In [232]:
import pandas as pd
from datetime import datetime
from datetime import timedelta

import cufflinks as cf
import numpy as np
import chart_studio.plotly as py
import seaborn as sns
import plotly.express as px
%matplotlib inline

from wordcloud import WordCloud, STOPWORDS
import matplotlib.pyplot as plt

from plotly.offline import download_plotlyjs, init_notebook_mode, plot, iplot
init_notebook_mode(connected=True)
cf.go_offline()

### Read data and transform datatypes to datetime and adding additional time columns

In [233]:
# read in data, expand df to show all columns
df_main = pd.read_csv('C:\\Users\\wramsey\\Desktop\\tiffany.csv')
pd.set_option('max_columns', None)

# Change datatypes of all time-based columns
time_columns = ['sys_updated_on', 'sys_created_on', 'closed_at', 'opened_at', 'business_duration', 'reopened_time',
                'resolved_at', 'work_start', 'calendar_duration']

for item in time_columns:
    df_main[item] = pd.to_datetime(df_main[item])

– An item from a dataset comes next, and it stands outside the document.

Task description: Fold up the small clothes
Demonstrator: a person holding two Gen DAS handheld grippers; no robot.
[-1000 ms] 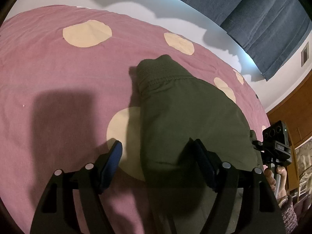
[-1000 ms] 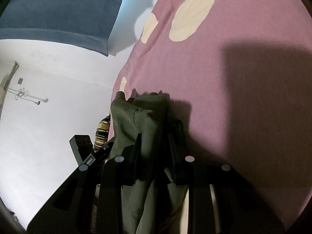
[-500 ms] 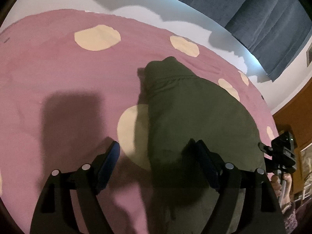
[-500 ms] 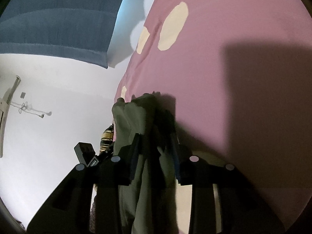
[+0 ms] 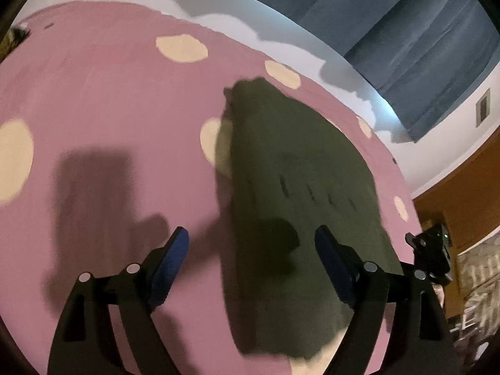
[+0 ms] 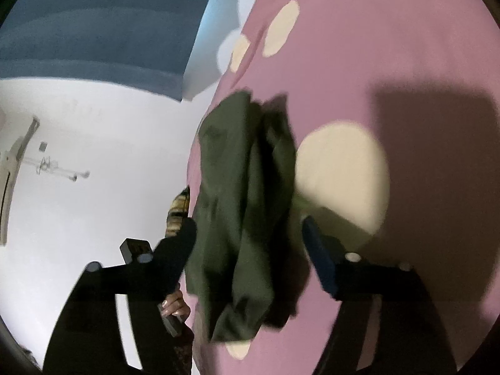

# Create additional time columns
df_main['opened_at'] = df_main['opened_at'] - timedelta(hours=5)
df_main['resolved_at'] = df_main['resolved_at'] - timedelta(hours=5)
df_main['opened_at_hour'] = df_main['opened_at'].dt.hour
df_main['opened_at_month'] = df_main['opened_at'].dt.month
df_main['opened_at_day'] = df_main['opened_at'].dt.day
df_main['opened_at_day_of_year'] = df_main['opened_at'].dt.dayofyear
df_main['opened_at_clone'] = df_main['opened_at']
df_main['resolution_hour'] = df_main['resolved_at'].dt.hour
df_main['resolution_time_length'] = df_main.resolved_at - df_main.opened_at
df_main['resolution_time_total_hours'] = df_main['resolution_time_length'].dt.total_seconds()/3600
# print(type(df_main['opened_at_clone'].iloc[0]))
df_main[['opened_at', 'task_effective_number', 'opened_at_hour', 'opened_at_month', 'opened_at_day', 'opened_at_day_of_year',
         'opened_at_clone', 'resolution_time_length',
         'resolution_time_total_hours']].head(5).sort_values('opened_at_day').head(2)

# place all transformations here
df_main = df_main.replace(['2d5d343adb2d17009f9aec51ca9619e9'],['five9'])
df_main = df_main.replace(['55da5d83db3057007f3dec51ca96190c'],['Unknown_CI'])

# Get today's date
sixty_days = datetime.today() - timedelta(60)

# to only include results after today's data
df_main = df_main[ df_main['opened_at'] > sixty_days.date().strftime('%Y-%m-%d') ]

### What is the timeframe of this data

In [234]:
# to pull days as int (for calculations)
# print((df_main['opened_at'].max() - df_main['opened_at'].min()).days)
print('Total number of incidents tracked within this selection: ' + str(df_main['opened_at'].count()))
print('earliest incident:        '+str(df_main['opened_at'].dt.date.min()))
print('latest incident:          '+str(df_main['opened_at'].dt.date.max()))
print('timespan/range of earliest to latest:   '+str(df_main['opened_at'].max() - df_main['opened_at'].min()))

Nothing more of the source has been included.